REPUBLIKA.CO.ID, PARIS -- Prancis menyatakan bahwa pelaku bom Paris hanya membutuhkan tidak lebih dari 30.000 euro atau sekitar Rp 430 juta untuk melaksanakan aksinya.
Para pelaku tersebut membiayai aksinya dengan mengumpulkan sumbangan-sumbangan kecil dan membelanjakannya dalam jumlah yang kecil pula sehingga sulit untuk dilacak karena menggunakan kartu kredit prabayar, demikian keterangan Menteri Keuangan Prancis Michel Sapin dalam konferensi pers.
"Biaya dari rangkaian serangan ini tidak lebih dari 30.000 euro," kata Sapin Kamis (3/12).
Hal ini mengindikasikan bahwa para pelaku tidak harus memindahkan uang dalam jumlah yang besar dalam masa persiapannya, kata dia.

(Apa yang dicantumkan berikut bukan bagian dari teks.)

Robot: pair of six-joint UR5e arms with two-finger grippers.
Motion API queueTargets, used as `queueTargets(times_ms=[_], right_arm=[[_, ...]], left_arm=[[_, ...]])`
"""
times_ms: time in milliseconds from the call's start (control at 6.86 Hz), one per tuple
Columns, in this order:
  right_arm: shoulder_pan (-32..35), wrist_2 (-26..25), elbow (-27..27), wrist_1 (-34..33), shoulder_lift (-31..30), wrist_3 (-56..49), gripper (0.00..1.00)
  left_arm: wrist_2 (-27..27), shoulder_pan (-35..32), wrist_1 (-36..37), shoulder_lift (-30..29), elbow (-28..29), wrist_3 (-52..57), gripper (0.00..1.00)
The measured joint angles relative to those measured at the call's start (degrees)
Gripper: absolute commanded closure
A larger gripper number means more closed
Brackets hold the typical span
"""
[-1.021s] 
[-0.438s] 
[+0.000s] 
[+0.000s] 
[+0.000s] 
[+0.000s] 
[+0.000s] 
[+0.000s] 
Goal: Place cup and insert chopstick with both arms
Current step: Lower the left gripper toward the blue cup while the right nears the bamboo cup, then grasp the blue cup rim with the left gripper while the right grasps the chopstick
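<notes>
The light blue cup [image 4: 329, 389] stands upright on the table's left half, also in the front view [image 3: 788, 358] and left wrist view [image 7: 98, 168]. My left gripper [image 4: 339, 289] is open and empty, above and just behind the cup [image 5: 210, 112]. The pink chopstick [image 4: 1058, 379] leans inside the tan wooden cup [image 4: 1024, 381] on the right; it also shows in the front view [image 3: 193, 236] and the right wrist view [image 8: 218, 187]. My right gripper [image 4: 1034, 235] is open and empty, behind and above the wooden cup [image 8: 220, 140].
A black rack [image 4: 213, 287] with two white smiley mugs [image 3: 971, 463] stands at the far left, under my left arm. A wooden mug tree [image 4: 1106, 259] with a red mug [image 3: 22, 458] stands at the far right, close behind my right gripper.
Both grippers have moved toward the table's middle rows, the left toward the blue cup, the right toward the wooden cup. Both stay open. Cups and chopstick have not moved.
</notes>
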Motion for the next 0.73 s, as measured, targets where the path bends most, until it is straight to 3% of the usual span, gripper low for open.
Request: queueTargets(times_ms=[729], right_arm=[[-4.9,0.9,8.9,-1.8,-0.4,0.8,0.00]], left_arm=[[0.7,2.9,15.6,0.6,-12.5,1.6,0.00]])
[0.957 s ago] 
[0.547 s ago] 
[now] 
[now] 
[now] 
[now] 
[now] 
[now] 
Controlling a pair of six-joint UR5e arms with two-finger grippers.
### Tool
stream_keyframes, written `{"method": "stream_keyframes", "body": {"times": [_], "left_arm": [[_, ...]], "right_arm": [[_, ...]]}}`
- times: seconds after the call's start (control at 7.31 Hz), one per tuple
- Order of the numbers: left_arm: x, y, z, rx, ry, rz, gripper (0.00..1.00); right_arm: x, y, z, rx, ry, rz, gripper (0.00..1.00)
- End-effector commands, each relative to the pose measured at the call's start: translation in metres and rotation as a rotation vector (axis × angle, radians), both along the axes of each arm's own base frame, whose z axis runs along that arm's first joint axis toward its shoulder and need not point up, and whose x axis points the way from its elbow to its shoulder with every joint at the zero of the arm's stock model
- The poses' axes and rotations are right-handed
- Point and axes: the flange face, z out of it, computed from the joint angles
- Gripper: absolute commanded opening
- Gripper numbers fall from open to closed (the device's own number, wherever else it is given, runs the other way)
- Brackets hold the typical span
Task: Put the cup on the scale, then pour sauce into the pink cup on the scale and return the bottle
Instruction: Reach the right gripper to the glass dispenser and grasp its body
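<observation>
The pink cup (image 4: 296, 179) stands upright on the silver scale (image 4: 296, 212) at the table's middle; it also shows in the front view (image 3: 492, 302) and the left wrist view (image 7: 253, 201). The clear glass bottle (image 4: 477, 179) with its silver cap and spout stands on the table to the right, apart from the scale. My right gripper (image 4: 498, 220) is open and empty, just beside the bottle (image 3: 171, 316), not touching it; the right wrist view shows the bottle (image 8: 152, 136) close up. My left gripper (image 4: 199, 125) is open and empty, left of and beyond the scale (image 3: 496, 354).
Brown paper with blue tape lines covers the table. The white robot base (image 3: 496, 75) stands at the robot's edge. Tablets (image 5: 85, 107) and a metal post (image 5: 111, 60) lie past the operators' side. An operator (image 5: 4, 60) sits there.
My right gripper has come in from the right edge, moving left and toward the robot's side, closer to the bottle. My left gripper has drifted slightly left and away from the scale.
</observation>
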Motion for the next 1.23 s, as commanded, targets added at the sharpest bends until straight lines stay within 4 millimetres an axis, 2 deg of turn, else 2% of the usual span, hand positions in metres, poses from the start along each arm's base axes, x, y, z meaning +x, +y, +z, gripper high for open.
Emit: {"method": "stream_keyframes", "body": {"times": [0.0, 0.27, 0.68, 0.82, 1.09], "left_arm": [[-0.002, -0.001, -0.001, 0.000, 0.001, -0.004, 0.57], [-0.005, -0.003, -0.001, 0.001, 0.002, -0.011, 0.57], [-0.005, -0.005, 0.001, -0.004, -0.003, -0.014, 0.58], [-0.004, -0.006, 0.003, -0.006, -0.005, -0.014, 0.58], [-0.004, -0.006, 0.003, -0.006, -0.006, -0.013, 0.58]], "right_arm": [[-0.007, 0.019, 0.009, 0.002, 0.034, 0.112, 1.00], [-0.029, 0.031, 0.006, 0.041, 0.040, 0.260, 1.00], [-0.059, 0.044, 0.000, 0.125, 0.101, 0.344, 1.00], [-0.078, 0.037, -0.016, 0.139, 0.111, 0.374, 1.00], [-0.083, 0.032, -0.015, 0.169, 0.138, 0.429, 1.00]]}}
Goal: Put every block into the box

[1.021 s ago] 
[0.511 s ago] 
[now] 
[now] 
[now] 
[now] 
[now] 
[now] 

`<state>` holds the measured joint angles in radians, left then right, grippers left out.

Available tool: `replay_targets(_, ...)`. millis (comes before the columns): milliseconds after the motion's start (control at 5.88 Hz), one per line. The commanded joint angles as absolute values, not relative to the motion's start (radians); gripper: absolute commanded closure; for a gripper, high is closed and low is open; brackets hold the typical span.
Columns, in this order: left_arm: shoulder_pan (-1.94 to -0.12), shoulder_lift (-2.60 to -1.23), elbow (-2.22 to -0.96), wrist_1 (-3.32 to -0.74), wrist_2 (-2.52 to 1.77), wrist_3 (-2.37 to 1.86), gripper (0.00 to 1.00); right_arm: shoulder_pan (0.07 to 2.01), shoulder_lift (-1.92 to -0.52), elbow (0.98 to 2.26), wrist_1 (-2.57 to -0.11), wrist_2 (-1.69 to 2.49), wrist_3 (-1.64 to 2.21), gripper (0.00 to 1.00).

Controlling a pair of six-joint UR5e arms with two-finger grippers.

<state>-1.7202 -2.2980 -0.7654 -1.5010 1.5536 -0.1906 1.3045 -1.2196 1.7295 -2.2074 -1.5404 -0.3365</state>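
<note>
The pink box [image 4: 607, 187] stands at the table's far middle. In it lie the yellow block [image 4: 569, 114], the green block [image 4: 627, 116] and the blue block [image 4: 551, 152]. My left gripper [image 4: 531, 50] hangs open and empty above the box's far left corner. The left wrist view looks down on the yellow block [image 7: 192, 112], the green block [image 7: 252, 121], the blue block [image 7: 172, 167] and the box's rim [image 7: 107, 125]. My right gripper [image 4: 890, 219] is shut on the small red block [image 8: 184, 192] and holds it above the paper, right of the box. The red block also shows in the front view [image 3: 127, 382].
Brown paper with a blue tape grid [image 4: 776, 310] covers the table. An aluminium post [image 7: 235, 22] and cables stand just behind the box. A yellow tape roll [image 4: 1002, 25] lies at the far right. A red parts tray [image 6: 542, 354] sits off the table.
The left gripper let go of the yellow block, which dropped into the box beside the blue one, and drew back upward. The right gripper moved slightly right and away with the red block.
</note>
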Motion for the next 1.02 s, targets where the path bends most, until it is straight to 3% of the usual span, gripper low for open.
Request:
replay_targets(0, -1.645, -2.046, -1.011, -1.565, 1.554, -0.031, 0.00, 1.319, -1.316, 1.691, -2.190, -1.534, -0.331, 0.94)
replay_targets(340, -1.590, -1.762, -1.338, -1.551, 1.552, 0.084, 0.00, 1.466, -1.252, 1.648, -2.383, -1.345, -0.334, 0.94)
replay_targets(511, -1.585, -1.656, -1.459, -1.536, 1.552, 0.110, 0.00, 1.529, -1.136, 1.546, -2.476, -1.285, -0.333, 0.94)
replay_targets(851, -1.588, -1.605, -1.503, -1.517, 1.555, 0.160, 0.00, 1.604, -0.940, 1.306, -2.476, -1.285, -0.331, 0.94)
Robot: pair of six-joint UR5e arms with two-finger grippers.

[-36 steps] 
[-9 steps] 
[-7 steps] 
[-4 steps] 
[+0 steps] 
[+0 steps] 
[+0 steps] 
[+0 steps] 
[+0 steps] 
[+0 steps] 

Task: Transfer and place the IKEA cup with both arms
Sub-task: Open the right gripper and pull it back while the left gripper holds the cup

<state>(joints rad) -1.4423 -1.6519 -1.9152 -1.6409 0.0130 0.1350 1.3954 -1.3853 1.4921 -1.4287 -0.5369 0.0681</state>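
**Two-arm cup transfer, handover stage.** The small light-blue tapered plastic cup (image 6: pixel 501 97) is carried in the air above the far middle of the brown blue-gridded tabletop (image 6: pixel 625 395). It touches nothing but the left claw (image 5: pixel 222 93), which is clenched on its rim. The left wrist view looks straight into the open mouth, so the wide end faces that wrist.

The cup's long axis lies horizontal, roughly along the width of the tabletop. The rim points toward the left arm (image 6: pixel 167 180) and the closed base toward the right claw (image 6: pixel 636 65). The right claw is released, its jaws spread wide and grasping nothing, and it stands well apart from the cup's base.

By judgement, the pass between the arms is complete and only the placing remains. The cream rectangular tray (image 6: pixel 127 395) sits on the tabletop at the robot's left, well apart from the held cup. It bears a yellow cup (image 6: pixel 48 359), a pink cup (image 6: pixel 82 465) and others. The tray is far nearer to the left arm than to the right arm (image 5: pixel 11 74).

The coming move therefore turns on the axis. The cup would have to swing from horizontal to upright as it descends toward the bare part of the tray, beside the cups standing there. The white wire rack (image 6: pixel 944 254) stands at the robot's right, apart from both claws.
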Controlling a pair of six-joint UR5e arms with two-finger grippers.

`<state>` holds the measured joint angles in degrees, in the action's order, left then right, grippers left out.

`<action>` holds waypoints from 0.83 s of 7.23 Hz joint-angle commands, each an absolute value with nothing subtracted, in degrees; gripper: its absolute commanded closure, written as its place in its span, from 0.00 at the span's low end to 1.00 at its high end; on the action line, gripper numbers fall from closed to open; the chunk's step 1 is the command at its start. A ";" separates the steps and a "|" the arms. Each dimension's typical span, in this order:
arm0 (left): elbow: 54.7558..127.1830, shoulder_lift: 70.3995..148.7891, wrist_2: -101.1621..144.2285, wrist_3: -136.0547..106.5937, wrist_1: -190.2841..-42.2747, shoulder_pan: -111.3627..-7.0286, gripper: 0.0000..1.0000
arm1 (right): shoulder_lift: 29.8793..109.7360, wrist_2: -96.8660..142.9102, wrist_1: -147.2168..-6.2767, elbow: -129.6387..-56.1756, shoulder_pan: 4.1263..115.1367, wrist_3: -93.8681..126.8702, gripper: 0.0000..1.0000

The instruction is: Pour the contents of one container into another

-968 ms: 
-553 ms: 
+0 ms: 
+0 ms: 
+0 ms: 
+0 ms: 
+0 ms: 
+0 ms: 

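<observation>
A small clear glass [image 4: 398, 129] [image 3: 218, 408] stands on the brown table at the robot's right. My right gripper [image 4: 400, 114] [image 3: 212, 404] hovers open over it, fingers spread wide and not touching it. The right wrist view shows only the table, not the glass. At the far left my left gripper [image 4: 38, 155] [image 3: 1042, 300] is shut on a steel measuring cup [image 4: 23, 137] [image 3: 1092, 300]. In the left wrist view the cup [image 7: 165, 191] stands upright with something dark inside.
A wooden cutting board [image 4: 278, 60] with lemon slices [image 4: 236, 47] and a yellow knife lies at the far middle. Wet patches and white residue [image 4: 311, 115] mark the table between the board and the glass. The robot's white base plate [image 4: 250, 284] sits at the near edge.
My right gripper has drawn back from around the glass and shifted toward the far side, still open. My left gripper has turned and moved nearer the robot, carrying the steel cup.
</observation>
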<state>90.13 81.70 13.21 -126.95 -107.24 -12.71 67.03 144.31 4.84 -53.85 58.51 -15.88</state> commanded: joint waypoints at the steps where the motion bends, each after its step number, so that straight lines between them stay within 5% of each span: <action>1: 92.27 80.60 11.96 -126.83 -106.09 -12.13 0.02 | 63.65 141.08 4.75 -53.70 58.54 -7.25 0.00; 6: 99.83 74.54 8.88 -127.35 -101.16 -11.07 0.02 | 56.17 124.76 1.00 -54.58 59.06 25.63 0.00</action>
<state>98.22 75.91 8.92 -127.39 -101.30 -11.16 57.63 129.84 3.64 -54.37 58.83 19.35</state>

Unit intelejen di Kementerian Keuangan Prancis, Tracfin, mengatakan bahwa sejumlah kartu prabayar, yang beberapa di antaranya dibeli di Belgia, digunakan untuk menyewa beberapa mobil dan apartemen yang digunakan para pelaku 48 jam sebelum serangan bom terjadi.
Sapin menjelaskan bahwa pelacakan uang dalam jumlah yang kecil berpotensi menjadi "krusial" dalam upaya pemberantasan terorisme, terutama jika data tersebut dikumpulkan bersama bagian-bagian lain dari penyelidikan.
Sebagai bagian dari upaya perbaikan aktivitas pengintaian dana yang berpotensi digunakan untuk melancarkan serangan terorisme, pemerintah Prancis berencana untuk memberi Tracfin akses yang lebih mudah bagi data-data keuangan milik para terduga.
Pada 13 November lalu, sejumlah bom meledak di sejumlah kawasan Kota Paris dalam sebuah serangan yang terkoordinasi. Insiden tersebut telah menewaskan 130 orang dan melukai 368 orang.